Posts Tagged ‘sparql’

Using Jena as a SPARQL endpoint

Monday, January 11th, 2010

I’ve been involved in a few projects at work over the last couple of years that have made use of Semantic Web technologies (triple stores, RDF, OWL, SPARQL etc). For most of these I’ve made of ARC, a really great PHP library by Ben Nowack for interacting with RDF and triple stores. As great as ARC is, it does have a few drawbacks such as being limited to MySQL triple stores, some issues with OPTIONAL queries and it doesn’t entirely support the SPARQL specification.

For these reasons and for general flexibility, my current project wanted to be able to easily swap the underlying triple store from ARC to Jena as needed so I needed to investigate how to expose a Jena triple store as a SPARQL endpoint. After working this out, I now really really appreciate how easy ARC makes this.

Jena doesn’t appear to ship with the ability to expose the ARQ SPARQL processor as a SPARQL endpoint and hence you need to make use of a separate piece of software called Joseki. The following is the list of things I needed to do to get this working in my environment. Note that your setup may have different requirements and also I may have completely misunderstood the best way of doing this!

  1. Setup a database to use as your triple store and get a JDBC driver so Joseki can interact with it from Java
  2. Download and extract Joseki
  3. Add the JDBC driver to the Joseki classpath (e.g. for Windows by adding the following line to bin\joseki_path.bat: set CP=%CP%;C:\my_jdbc_driver\my_jdbc_driver.jar)
  4. Add the following to joseki-config.ttl:
     <#myProjectUpdate>
       rdf:type            joseki:Service ;
       rdfs:label          "My Project SPARQL/Update" ;
       joseki:serviceRef   "sparql/myproject/update" ;
       joseki:dataset      <#myProject> ;
       joseki:processor    joseki:ProcessorSPARQLUpdate .
    
     <#myProjectRead>
       rdf:type            joseki:Service ;
       rdfs:label          "SPARQL" ;
       joseki:serviceRef   "sparql/myproject/read" ;
       joseki:dataset      <#myProject> ;
       joseki:processor    joseki:ProcessorSPARQL_FixedDS .
    
     <#myProject>
       rdf:type            ja:RDFDataset ;
       rdfs:label          "My Project" ;
       ja:defaultGraph     <#myProjectDB> .
    
     <#myProjectDB>
       rdf:type            ja:RDBModel ;
       ja:connection       [
                             ja:dbType "MySQL" ;
                             ja:dbURL           ;
                             ja:dbUser         "myproject-database-username" ;
                             ja:dbPassword     "myproject-database-password" ;
                             ja:dbClass        "com.mysql.jdbc.Driver"
                            ] ;
       ja:reificationMode    ja:minimal ;
       ja:modelName        "DEFAULT" .
        
  5. Set the JOSEKIROOT environment variable to the location you extracted Joskei
  6. Run Joseki (from it’s directory) by executing bin/rdfserver.bat

Note that I wanted to be able to make use of SPARUL to update data using the SPARQL endpoint. In ARC I can use SPARQL+ (which is effectively the same for my purposes) on the same endpoint as normal SPARQL queries. For Joseki however, I needed to expose two different endpoints, one for standard SPARQL queries and one for updating.
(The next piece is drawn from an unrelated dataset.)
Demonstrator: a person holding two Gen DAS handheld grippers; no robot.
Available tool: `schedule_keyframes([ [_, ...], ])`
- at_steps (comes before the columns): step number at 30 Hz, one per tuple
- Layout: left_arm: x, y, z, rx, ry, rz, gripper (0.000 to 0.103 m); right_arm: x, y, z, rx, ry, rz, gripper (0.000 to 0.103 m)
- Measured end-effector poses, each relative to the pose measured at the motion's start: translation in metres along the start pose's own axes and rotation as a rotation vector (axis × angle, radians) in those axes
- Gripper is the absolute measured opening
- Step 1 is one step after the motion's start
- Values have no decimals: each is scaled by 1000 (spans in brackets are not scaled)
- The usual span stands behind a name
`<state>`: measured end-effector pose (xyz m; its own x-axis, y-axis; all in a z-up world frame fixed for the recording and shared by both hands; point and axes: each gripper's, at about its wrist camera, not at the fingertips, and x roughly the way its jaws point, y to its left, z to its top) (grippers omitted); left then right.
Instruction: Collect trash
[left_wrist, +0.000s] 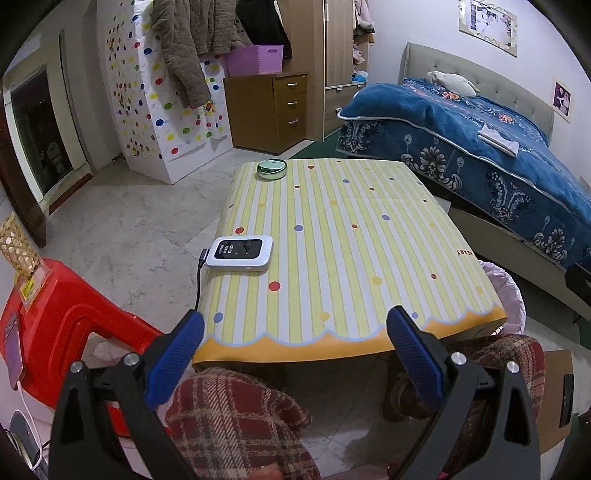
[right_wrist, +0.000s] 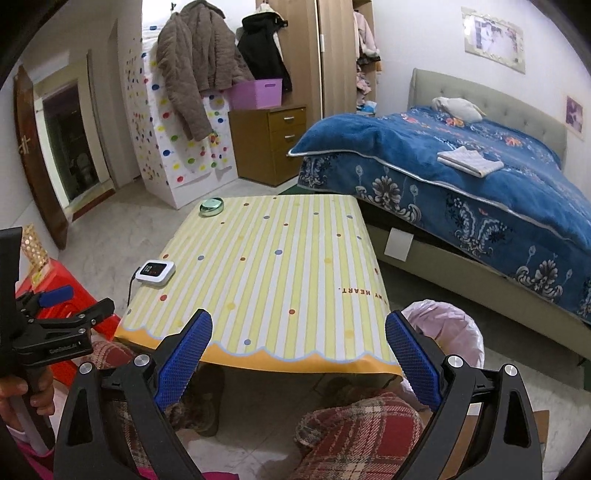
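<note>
Both grippers, left (left_wrist: 295, 325) and right (right_wrist: 299, 328), hang wide open and empty over the near scalloped edge of the striped table (left_wrist: 351, 236). Right of that edge stands a pink-lined trash bin (right_wrist: 450, 328). Farther on the table lie a white device (left_wrist: 242, 253) at the left and a green dish (left_wrist: 271, 169) at the far left corner.

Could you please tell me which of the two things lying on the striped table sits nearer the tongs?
The white rectangular device with a black screen, at the table's left edge with a cable attached; the round green glass dish sits at the far corner.
</note>
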<state>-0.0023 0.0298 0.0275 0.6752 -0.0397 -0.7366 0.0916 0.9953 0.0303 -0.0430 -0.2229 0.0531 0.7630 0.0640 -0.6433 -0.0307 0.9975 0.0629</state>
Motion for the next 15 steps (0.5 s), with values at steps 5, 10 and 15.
schedule_keyframes([
  [5,1,-5,0,3,0,-2,96,5,-4,-3,9,12,0,94],
  [10,2,-8,0,8,2,-1,96,10,-6,-5,14,24,4,94],
  [15,3,-12,0,16,5,-2,96,12,-9,-6,24,28,4,93],
])
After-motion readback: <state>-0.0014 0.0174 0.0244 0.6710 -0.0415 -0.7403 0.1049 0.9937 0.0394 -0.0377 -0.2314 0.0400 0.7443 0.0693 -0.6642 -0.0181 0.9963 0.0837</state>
The one thing I haven’t yet worked out how to do it to be able to use named graphs in my Jena triple store when inserting data. I discovered that the SPARUL update specification requires you to create the graph first (unlike ARC’s SPARQL+) but executing e.g. CREATE GRAPH <http://mygraph/> seems to fail silently as any following INSERT INTO <http://mygraph/> statement fails saying that the graph doesn’t exist. Something to keep investigating. It may be something to do with support for the different types of Jena store (RDB, SDB, TDB, etc) which I don’t fully understand yet (I think my instructions above are using RDB which appears to be old but I couldn’t get TDB or SDB working at all).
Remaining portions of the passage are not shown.